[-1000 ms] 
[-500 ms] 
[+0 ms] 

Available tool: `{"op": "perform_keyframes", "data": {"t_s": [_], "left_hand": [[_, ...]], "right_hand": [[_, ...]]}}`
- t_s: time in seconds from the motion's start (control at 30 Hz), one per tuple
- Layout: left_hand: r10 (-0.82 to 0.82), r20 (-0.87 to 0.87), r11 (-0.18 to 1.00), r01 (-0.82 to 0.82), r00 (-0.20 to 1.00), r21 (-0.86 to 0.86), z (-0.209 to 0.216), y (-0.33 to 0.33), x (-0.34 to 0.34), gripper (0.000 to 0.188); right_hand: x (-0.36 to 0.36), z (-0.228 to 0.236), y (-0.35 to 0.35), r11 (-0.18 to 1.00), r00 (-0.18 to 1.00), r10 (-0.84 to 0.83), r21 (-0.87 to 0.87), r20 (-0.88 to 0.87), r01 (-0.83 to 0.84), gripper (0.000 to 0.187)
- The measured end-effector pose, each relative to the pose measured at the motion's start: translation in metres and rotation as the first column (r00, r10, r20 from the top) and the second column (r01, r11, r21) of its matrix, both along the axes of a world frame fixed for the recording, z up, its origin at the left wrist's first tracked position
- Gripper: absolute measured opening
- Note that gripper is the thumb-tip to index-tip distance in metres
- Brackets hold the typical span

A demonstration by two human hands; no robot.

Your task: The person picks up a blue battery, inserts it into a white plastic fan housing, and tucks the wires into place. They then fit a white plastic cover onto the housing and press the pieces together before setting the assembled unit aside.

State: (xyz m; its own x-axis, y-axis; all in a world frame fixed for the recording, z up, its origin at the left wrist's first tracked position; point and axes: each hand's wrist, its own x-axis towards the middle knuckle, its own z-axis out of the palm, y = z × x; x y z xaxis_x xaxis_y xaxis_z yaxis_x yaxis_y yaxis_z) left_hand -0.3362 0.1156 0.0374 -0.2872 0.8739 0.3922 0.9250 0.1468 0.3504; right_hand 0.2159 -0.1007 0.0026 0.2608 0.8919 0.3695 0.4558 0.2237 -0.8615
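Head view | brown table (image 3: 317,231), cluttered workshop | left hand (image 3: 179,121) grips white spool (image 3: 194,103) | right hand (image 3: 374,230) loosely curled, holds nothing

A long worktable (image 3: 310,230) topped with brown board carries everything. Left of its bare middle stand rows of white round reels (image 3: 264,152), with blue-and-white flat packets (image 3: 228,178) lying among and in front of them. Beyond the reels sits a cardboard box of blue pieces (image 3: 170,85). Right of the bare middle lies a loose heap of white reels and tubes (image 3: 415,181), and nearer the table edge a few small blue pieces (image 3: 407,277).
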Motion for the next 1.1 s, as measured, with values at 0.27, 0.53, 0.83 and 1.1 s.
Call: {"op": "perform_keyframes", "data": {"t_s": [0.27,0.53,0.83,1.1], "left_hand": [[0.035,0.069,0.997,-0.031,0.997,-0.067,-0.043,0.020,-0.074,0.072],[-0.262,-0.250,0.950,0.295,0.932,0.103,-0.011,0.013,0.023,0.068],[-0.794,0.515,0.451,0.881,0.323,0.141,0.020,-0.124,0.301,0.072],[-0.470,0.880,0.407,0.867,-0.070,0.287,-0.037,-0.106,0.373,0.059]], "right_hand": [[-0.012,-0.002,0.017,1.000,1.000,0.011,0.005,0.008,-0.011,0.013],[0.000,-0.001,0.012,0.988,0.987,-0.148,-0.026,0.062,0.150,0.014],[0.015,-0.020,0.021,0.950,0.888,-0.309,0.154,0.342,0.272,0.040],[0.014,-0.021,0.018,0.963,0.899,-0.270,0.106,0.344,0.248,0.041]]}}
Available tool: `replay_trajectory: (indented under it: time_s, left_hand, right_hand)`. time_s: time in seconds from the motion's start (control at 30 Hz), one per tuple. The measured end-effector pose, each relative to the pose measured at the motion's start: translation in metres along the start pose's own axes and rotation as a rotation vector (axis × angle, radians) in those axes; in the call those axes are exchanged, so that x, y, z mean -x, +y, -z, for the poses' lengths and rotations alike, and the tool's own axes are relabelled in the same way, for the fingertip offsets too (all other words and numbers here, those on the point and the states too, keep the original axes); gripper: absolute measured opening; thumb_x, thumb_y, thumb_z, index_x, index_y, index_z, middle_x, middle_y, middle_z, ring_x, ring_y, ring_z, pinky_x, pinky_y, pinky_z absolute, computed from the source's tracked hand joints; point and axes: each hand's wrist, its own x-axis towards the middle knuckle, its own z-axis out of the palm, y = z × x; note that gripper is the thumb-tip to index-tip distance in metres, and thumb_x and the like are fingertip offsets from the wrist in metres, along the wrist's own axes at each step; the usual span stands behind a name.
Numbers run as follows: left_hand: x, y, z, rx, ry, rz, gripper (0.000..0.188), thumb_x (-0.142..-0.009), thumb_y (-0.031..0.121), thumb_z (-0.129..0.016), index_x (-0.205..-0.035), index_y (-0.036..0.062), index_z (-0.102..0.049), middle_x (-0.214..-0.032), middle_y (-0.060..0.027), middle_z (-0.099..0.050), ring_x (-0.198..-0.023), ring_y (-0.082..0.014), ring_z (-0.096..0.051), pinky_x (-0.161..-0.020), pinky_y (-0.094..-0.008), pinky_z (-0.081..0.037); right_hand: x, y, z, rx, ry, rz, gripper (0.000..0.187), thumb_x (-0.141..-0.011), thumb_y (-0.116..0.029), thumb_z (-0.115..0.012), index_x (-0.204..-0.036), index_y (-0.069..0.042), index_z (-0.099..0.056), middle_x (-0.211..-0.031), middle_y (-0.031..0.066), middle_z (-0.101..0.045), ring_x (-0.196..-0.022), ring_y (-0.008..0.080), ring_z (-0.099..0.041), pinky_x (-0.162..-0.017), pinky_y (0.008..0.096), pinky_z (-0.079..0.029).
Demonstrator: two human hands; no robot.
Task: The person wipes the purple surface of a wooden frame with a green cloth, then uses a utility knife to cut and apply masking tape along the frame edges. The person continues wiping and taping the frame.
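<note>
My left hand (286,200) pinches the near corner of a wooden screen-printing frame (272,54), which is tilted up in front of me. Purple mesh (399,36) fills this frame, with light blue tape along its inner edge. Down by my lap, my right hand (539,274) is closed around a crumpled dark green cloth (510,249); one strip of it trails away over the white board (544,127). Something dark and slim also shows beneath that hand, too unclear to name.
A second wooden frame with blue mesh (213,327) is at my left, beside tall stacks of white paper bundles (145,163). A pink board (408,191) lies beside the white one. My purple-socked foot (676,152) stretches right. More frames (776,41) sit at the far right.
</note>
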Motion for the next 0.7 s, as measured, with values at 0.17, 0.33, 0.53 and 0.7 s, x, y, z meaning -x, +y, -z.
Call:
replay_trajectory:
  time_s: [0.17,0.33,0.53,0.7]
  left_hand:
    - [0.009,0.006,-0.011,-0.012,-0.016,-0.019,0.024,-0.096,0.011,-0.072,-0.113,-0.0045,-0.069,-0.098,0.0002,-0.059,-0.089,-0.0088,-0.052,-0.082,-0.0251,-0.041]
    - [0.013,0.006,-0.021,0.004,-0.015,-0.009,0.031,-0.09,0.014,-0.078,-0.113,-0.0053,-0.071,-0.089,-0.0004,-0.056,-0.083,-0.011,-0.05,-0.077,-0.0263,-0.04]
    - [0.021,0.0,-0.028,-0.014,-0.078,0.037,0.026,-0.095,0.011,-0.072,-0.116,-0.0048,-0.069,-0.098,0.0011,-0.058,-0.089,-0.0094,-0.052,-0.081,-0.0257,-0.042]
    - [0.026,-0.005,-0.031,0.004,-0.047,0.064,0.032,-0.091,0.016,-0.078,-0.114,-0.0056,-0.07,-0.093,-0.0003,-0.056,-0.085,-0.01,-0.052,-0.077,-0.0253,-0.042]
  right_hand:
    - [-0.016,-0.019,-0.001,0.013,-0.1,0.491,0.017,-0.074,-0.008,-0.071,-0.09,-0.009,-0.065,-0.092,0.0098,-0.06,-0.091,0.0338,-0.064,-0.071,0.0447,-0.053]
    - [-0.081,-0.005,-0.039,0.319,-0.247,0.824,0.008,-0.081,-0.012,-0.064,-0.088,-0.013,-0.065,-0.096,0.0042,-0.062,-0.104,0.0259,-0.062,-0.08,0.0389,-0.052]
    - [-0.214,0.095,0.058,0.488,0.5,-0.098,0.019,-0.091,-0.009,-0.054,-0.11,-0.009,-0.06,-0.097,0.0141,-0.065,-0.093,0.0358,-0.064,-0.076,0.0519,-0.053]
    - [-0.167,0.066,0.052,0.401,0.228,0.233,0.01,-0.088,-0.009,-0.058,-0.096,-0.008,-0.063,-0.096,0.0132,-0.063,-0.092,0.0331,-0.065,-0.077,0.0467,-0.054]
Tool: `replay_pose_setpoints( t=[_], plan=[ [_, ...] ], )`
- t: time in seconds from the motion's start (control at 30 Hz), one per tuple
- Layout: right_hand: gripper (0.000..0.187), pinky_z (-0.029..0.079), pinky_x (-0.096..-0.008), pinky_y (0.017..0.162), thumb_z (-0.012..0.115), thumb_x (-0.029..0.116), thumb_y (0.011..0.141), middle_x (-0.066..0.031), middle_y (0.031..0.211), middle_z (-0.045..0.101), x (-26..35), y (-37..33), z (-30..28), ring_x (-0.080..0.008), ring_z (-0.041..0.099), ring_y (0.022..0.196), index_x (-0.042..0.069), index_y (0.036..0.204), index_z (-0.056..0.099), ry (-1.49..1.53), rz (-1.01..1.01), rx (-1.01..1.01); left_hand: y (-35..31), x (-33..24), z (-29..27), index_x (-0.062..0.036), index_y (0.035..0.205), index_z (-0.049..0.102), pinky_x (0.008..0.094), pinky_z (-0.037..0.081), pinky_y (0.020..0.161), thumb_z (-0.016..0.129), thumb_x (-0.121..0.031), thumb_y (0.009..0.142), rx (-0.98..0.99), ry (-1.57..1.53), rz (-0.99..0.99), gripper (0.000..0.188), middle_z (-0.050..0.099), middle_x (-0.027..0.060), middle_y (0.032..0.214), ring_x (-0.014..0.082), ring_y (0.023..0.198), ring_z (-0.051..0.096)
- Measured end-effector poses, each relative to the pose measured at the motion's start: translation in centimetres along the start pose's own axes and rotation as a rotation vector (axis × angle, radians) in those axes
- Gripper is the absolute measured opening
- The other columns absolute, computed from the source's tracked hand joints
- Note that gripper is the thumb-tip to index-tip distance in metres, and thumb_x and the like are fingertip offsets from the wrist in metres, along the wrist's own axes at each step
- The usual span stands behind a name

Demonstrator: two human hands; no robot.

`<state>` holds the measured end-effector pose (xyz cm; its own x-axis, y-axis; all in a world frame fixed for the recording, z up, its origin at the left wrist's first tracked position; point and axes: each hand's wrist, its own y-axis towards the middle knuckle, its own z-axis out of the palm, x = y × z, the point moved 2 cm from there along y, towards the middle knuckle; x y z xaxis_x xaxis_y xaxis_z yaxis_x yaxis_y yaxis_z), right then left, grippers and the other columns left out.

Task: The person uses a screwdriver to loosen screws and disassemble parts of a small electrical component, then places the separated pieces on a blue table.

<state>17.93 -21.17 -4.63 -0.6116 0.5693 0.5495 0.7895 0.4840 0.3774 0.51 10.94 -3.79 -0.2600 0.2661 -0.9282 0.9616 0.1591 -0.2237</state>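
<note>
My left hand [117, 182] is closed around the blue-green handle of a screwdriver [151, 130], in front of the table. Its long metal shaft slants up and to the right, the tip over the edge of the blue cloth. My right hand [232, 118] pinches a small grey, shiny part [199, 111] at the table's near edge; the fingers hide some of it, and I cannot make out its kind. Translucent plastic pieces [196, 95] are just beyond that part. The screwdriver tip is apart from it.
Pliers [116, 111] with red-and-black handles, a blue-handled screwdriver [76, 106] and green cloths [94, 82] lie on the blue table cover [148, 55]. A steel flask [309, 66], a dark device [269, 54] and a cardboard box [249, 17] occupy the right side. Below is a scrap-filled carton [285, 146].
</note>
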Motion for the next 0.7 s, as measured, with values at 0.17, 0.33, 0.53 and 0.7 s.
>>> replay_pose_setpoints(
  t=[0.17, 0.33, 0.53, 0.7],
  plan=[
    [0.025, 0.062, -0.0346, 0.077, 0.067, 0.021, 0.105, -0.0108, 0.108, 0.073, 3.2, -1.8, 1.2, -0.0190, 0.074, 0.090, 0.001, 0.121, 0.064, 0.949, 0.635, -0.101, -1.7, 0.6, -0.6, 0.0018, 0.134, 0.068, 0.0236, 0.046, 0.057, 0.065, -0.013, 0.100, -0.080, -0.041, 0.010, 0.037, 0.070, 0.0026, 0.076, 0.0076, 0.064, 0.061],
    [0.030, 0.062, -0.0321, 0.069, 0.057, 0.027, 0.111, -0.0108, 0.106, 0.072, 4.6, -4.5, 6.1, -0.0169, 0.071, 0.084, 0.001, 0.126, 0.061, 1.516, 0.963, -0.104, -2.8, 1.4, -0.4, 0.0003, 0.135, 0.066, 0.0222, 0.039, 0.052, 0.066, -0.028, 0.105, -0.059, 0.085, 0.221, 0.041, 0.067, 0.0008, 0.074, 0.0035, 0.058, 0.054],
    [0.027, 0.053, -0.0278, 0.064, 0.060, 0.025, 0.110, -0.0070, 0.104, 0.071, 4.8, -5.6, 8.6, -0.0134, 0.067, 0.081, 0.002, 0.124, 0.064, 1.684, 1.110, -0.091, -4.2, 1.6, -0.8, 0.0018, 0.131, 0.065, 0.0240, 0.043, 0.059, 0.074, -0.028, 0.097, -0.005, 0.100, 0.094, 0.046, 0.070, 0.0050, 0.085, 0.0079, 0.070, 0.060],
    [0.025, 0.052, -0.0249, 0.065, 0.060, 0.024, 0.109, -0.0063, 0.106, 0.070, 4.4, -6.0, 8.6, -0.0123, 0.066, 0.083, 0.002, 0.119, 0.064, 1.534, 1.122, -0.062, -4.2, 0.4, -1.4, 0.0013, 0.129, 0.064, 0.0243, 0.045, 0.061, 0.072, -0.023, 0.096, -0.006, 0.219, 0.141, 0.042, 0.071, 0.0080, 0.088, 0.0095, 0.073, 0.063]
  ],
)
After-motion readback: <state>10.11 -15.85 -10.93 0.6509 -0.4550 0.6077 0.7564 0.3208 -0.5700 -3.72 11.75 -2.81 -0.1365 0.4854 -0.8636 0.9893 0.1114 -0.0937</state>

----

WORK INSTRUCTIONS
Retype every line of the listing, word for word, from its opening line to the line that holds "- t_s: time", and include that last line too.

YOUR SOLUTION
[-1000 ms] 
[-500 ms] 
[+0 ms] 

Available tool: `{"op": "perform_keyframes", "data": {"t_s": [_], "left_hand": [[_, ...]], "right_hand": [[_, ...]]}}`
- t_s: time in seconds from the motion's start (control at 30 Hz), one per tuple

The required output has now been supplied.